• [TASK ITEM] An exact copy of the data is required. No picture may appear in it.

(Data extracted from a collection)
★ ★ ★ ★

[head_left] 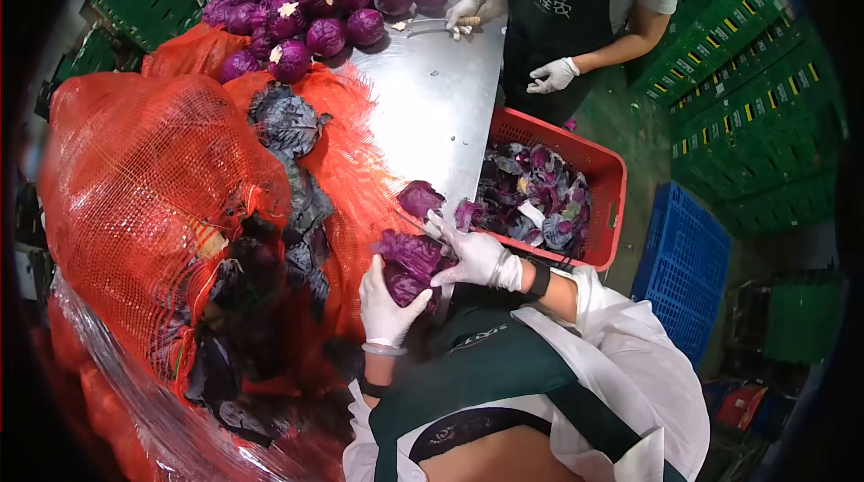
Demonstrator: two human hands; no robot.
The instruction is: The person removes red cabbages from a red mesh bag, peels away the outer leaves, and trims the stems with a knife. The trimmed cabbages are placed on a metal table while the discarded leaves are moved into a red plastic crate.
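Observation:
At the near edge of the metal table, a purple cabbage (409, 270) with loosened outer leaves is between my gloved hands. My left hand (387, 302) wraps round its left side. On its right side my right hand (472, 257) has curled fingers against the leaves, and a thin blade seems to stick out from them toward the upper left. Just above lies a loose purple leaf piece (419, 199). Right of my hands, a red crate (607, 203) holds leaf trimmings. A red mesh bag (135, 185) with dark leaves at its opening stands on the left.
Purple cabbages (326, 36) are heaped at the metal table's (432, 95) far end. Across it stands a co-worker in a dark apron (553, 14) and white gloves, a knife by one hand. A blue crate (684, 257) and stacked green crates (756, 113) are at the right.

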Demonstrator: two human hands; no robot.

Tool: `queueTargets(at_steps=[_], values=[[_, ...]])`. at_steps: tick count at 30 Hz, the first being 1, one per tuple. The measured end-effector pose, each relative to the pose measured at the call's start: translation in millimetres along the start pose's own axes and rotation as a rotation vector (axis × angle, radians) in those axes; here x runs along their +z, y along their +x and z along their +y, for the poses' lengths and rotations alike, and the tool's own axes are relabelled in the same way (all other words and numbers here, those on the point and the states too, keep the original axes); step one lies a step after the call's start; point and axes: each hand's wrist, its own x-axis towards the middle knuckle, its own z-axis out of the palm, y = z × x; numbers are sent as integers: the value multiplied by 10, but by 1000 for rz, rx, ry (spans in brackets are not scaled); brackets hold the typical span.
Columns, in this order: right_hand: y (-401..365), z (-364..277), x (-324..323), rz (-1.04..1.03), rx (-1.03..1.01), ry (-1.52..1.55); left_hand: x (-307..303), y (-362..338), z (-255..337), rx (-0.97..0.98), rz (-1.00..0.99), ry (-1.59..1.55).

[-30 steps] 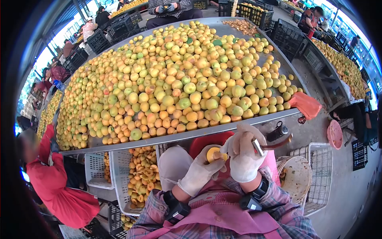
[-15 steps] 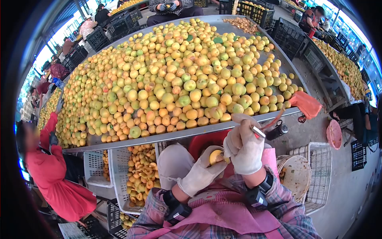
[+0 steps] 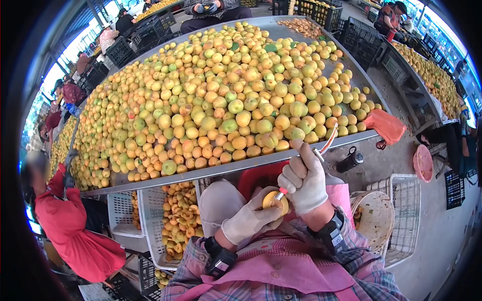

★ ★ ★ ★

• [RESPONSE TO THIS EXERCISE]
[head_left] 
Demonstrator: two human hands; no robot.
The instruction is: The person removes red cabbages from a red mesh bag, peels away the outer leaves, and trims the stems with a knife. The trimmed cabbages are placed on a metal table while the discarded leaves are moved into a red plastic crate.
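Observation:
At the near edge of the metal table, a purple cabbage (409, 270) with loosened outer leaves is between my gloved hands. My left hand (387, 302) wraps round its left side. On its right side my right hand (472, 257) has curled fingers against the leaves, and a thin blade seems to stick out from them toward the upper left. Just above lies a loose purple leaf piece (419, 199). Right of my hands, a red crate (607, 203) holds leaf trimmings. A red mesh bag (135, 185) with dark leaves at its opening stands on the left.
Purple cabbages (326, 36) are heaped at the metal table's (432, 95) far end. Across it stands a co-worker in a dark apron (553, 14) and white gloves, a knife by one hand. A blue crate (684, 257) and stacked green crates (756, 113) are at the right.
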
Demonstrator: two human hands; no robot.

Tool: `queueTargets(at_steps=[_], values=[[_, ...]])`. at_steps: tick count at 30 Hz, the first being 1, one per tuple. The measured end-effector pose, each relative to the pose measured at the call's start: translation in millimetres along the start pose's own axes and rotation as a rotation vector (axis × angle, radians) in those axes; here x runs along their +z, y along their +x and z along their +y, for the poses' lengths and rotations alike, and the tool's own axes are relabelled in the same way (all other words and numbers here, those on the point and the states too, keep the original axes); step one lies a step after the call's start; point and axes: each hand's wrist, its own x-axis towards the middle knuckle, its own z-axis out of the palm, y = z × x; numbers are sent as integers: the value multiplied by 10, but by 1000 for rz, rx, ry (spans in brackets are not scaled); brackets hold the typical span.
Columns, in this order: right_hand: y (-401..365), z (-364..277), x (-324..323), rz (-1.04..1.03), rx (-1.03..1.01), ry (-1.52..1.55); left_hand: x (-307..303), y (-362..338), z (-255..337), rx (-0.97..0.98), rz (-1.00..0.99), ry (-1.59..1.55).

[-30 steps] 
[-15 steps] 
[+0 steps] 

For this exercise, the work is now complete.